### EXERCISE REQUIREMENTS
All of the lines below should be output exactly as shown.

· · · · · · ·

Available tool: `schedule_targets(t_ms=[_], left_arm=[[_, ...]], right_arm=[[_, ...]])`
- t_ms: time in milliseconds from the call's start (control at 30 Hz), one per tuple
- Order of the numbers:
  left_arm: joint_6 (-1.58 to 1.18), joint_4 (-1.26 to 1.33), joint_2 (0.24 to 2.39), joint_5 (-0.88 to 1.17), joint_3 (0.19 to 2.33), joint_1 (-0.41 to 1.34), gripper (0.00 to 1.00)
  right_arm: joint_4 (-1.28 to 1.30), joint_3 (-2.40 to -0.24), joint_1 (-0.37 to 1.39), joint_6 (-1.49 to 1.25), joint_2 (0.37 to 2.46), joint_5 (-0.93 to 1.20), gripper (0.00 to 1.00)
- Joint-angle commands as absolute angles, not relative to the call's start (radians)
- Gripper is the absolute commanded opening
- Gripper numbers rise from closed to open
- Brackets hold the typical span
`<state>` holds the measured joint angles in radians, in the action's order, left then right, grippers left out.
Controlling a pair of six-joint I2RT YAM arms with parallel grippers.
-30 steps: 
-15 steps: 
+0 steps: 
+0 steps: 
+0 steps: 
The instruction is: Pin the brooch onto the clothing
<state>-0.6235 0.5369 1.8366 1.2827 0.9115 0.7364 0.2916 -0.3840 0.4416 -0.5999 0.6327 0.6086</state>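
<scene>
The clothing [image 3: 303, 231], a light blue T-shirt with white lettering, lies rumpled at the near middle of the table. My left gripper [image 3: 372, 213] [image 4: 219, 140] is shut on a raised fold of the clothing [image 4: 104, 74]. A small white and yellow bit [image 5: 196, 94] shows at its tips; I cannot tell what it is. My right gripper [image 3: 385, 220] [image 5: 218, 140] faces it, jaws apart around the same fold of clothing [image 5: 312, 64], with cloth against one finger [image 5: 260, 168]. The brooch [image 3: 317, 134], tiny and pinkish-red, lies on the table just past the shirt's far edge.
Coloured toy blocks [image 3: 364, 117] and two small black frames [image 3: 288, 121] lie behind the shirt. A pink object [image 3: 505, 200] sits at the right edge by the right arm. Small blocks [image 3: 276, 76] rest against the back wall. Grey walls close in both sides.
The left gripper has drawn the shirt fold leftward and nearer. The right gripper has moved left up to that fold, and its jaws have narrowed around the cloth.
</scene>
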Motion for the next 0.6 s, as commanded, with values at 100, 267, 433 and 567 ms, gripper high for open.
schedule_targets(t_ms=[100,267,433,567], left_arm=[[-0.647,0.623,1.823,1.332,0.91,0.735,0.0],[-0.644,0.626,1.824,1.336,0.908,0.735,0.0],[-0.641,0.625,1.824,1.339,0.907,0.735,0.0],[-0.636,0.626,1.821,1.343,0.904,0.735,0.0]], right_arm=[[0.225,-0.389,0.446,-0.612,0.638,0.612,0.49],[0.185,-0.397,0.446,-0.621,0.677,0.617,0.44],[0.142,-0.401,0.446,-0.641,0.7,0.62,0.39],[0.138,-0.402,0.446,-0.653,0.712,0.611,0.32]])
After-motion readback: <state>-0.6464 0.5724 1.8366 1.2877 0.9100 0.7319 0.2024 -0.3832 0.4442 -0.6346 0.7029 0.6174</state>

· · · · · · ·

### RESULT FOR THIS TASK
Available tool: `schedule_targets(t_ms=[_], left_arm=[[_, ...]], right_arm=[[_, ...]])`
- t_ms: time in milliseconds from the call's start (control at 30 Hz), one per tuple
- Order of the numbers:
  left_arm: joint_6 (-1.58 to 1.18), joint_4 (-1.26 to 1.33), joint_2 (0.24 to 2.39), joint_5 (-0.88 to 1.17), joint_3 (0.19 to 2.33), joint_1 (-0.41 to 1.34), gripper (0.00 to 1.00)
  right_arm: joint_4 (-1.28 to 1.30), joint_3 (-2.40 to -0.24), joint_1 (-0.37 to 1.39), joint_6 (-1.49 to 1.25), joint_2 (0.37 to 2.46), joint_5 (-0.93 to 1.20), gripper (0.00 to 1.00)
- Joint-angle commands as absolute angles, not relative to the call's start (radians)
- Gripper is the absolute commanded opening
- Gripper numbers rise from closed to open
- Brackets hold the typical span
`<state>` holds the measured joint angles in radians, in the action's order, left then right, grippers left out.
Controlling a pair of six-joint I2RT YAM arms with parallel grippers.
-30 steps: 
-15 steps: 
+0 steps: 
+0 steps: 
+0 steps: 
The instruction is: Pin the brooch onto the clothing
<state>-0.6235 0.5369 1.8366 1.2827 0.9115 0.7364 0.2916 -0.3840 0.4416 -0.5999 0.6327 0.6086</state>
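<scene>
The clothing [image 3: 303, 231], a light blue T-shirt with white lettering, lies rumpled at the near middle of the table. My left gripper [image 3: 372, 213] [image 4: 219, 140] is shut on a raised fold of the clothing [image 4: 104, 74]. A small white and yellow bit [image 5: 196, 94] shows at its tips; I cannot tell what it is. My right gripper [image 3: 385, 220] [image 5: 218, 140] faces it, jaws apart around the same fold of clothing [image 5: 312, 64], with cloth against one finger [image 5: 260, 168]. The brooch [image 3: 317, 134], tiny and pinkish-red, lies on the table just past the shirt's far edge.
Coloured toy blocks [image 3: 364, 117] and two small black frames [image 3: 288, 121] lie behind the shirt. A pink object [image 3: 505, 200] sits at the right edge by the right arm. Small blocks [image 3: 276, 76] rest against the back wall. Grey walls close in both sides.
The left gripper has drawn the shirt fold leftward and nearer. The right gripper has moved left up to that fold, and its jaws have narrowed around the cloth.
</scene>
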Motion for the next 0.6 s, as commanded, with values at 100, 267, 433 and 567 ms, gripper high for open.
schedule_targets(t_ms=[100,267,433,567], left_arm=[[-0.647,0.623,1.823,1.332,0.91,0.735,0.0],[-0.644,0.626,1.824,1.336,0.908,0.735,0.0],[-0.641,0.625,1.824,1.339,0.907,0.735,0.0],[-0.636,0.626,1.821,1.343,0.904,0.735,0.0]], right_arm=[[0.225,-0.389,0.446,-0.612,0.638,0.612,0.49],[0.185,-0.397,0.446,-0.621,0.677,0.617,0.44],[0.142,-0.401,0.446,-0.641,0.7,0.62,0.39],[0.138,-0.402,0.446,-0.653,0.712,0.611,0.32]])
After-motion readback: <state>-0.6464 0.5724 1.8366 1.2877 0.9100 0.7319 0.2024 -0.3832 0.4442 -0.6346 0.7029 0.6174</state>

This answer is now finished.